Every line of the listing below must be printed again exactly, apart from its pictures.

── Information provided ──

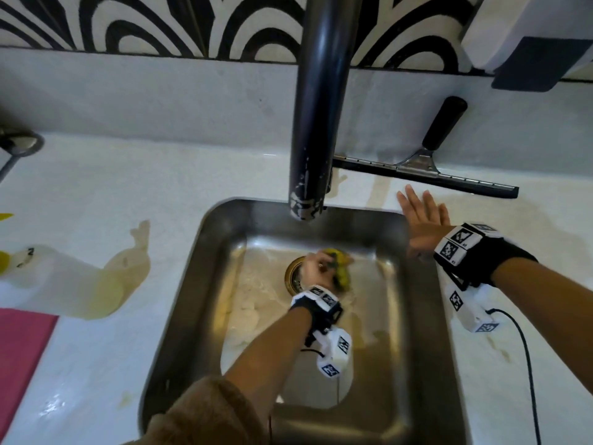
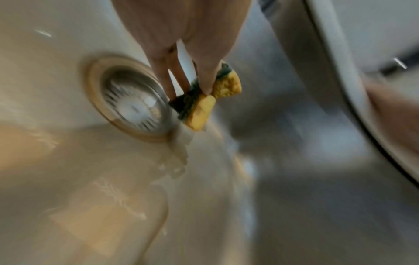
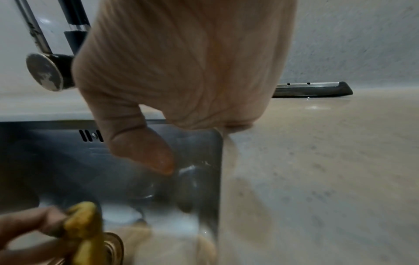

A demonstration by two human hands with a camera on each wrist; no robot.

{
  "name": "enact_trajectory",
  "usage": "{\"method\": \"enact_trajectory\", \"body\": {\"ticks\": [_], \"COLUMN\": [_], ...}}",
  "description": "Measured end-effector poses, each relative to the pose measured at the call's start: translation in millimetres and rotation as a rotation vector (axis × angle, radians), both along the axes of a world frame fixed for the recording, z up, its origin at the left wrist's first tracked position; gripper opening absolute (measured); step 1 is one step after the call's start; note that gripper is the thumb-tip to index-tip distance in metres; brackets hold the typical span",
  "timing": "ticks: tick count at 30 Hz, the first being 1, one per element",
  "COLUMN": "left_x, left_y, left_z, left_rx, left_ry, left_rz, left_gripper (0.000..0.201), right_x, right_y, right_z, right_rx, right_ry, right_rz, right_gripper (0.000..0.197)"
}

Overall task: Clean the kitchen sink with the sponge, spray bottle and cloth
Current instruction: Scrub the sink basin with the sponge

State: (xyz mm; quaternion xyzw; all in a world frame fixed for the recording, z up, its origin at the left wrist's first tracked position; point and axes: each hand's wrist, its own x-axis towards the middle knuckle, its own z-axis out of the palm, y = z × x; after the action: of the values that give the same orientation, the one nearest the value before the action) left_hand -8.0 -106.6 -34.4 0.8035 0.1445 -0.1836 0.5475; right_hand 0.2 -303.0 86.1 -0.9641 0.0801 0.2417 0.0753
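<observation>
Sponge point(image 2: 205, 100) (yellow with a green scrub side) sits squeezed in the left hand point(image 1: 316, 268), fingers point(image 2: 163, 78) curled round it, at 3 o'clock of the drain point(image 2: 129, 100) on the sink point(image 1: 199, 284) floor. Right hand point(image 1: 422, 220) lies flat, fingers straight, on the counter point(image 1: 160, 175) at the basin's 2 o'clock corner.

Head view: from above, looking steeply down into the sink point(image 1: 192, 284), tap point(image 1: 316, 107) very near the lens. Left wrist view: close, low inside the basin, facing along fingers to drain point(image 2: 133, 104) and sponge point(image 2: 204, 107). Right wrist view: at the sink's right rim, facing far; shares sponge point(image 3: 83, 231) and tap point(image 3: 45, 71) with the others.
</observation>
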Motion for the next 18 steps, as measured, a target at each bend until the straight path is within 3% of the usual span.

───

— Answer to the exercise —
A demonstration by two human hands with a camera on each wrist; no robot.

{
  "name": "enact_trajectory",
  "usage": "{\"method\": \"enact_trajectory\", \"body\": {\"ticks\": [_], \"COLUMN\": [_], ...}}",
  "description": "Measured end-effector poses, each relative to the pose measured at the call's start: translation in millimetres and rotation as a rotation vector (axis × angle, radians), both along the axes of a world frame fixed for the recording, z up, its origin at the left wrist's first tracked position; gripper opening absolute (measured); step 1 is one step after the call's start; note that gripper is the thumb-tip to index-tip distance in metres; brackets hold the typical span",
  "timing": "ticks: tick count at 30 Hz, the first being 1, one per element",
  "COLUMN": "left_x, left_y, left_z, left_rx, left_ry, left_rz, left_gripper (0.000..0.201), right_x, right_y, right_z, right_rx, right_ry, right_rz, right_gripper (0.000..0.197)"
}

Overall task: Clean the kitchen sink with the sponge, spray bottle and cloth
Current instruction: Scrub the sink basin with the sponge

State: (xyz mm; quaternion xyzw; all in a world frame fixed for the recording, z up, its origin at the left wrist's first tracked position; point and axes: each hand's wrist, its own x-axis towards the middle knuckle, its own z-axis out of the palm, y = z × x; after the action: of the values that give the same orientation, the one nearest the value before the action) left_hand -8.0 -106.6 -34.4 0.8035 0.1445 -0.1836 0.5475; right_hand 0.2 -303.0 86.1 -0.9641 0.0801 0.2417 0.0753
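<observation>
Sponge point(image 2: 205, 100) (yellow with a green scrub side) sits squeezed in the left hand point(image 1: 316, 268), fingers point(image 2: 163, 78) curled round it, at 3 o'clock of the drain point(image 2: 129, 100) on the sink point(image 1: 199, 284) floor. Right hand point(image 1: 422, 220) lies flat, fingers straight, on the counter point(image 1: 160, 175) at the basin's 2 o'clock corner.

Head view: from above, looking steeply down into the sink point(image 1: 192, 284), tap point(image 1: 316, 107) very near the lens. Left wrist view: close, low inside the basin, facing along fingers to drain point(image 2: 133, 104) and sponge point(image 2: 204, 107). Right wrist view: at the sink's right rim, facing far; shares sponge point(image 3: 83, 231) and tap point(image 3: 45, 71) with the others.
</observation>
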Motion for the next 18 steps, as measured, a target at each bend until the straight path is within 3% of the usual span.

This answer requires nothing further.